Chronic stress is also linked to heart disease in a number of ways. Experiencing chronic stress, including that from racial biases, poverty, or relationship troubles, increases your risk of hypertension, according to a 2013 study in Current Hypertension Reports. Hypertension is a major risk factor for heart disease.
Turning A Negative Into A Positive
A panic attack or an AFib episode can bring a rush of frightening energy, as adrenaline courses through your body and your mind jumps to worst case scenarios. You could try to wait it out and distract yourself with an activity, but sometimes its impossible to calm your anxious response by sheer will.
Instead, you might try to turn the rush of fear into a rush of excitement: force yourself to think of an exciting event or possibility, or simply start dancing and laughing. It sounds counterintuitive, but you may be able to flip the nature of your feeling from bad to good, and although this probably wont make your symptoms go away, they will become easier to handle.

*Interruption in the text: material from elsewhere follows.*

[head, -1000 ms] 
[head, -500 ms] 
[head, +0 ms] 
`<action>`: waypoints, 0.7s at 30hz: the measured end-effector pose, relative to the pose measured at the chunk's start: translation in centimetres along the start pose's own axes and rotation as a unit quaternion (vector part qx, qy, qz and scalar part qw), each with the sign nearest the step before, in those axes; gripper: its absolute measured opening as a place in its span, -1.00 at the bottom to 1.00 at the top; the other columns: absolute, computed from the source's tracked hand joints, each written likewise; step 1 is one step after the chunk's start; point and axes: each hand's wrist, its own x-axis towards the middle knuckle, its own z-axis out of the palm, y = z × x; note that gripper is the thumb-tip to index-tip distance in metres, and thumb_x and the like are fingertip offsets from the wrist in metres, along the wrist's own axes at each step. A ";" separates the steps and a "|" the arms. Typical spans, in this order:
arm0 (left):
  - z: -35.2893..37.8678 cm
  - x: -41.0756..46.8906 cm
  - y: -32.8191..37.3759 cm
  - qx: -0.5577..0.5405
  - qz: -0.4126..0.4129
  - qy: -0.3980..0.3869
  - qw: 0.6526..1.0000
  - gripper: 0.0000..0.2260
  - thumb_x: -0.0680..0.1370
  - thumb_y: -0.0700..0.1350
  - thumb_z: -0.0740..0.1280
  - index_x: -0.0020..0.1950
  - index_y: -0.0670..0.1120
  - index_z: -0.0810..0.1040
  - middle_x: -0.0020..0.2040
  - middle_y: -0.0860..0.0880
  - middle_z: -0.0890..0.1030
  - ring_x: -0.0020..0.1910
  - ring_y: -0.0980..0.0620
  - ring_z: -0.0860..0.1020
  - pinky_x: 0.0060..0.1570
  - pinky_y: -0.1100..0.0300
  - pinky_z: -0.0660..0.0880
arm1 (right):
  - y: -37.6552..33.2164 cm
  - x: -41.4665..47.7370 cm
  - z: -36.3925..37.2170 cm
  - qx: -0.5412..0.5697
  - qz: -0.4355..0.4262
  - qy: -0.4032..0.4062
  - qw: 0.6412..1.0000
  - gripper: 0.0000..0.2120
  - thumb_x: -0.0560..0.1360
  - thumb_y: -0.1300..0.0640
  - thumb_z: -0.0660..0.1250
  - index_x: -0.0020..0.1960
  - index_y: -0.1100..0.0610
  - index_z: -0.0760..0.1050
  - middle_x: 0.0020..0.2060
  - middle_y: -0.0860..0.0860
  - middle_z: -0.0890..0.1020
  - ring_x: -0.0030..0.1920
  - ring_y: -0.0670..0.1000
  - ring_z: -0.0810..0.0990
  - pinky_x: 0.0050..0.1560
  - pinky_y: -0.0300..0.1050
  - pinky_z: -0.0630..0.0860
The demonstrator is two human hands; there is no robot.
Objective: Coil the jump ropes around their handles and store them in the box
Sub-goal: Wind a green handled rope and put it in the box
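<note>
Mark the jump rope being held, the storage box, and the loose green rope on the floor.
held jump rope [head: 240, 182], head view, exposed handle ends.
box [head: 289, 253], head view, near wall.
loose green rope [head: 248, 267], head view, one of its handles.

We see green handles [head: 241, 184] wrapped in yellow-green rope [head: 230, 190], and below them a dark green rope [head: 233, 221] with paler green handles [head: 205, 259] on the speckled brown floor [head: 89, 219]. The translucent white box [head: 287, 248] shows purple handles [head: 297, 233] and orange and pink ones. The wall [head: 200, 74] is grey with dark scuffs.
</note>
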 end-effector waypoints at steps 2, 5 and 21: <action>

Relaxation, support, confidence, and commitment these are the ingredients of a smart and effective management plan for AFib and for anxiety. If either set of symptoms begins to take over your thoughts and lifestyle, it may be time to seek a new perspective or professional guidance. The good news is that there are plenty of techniques that can interfere with the AFib-anxiety cycle, and help you regain some control.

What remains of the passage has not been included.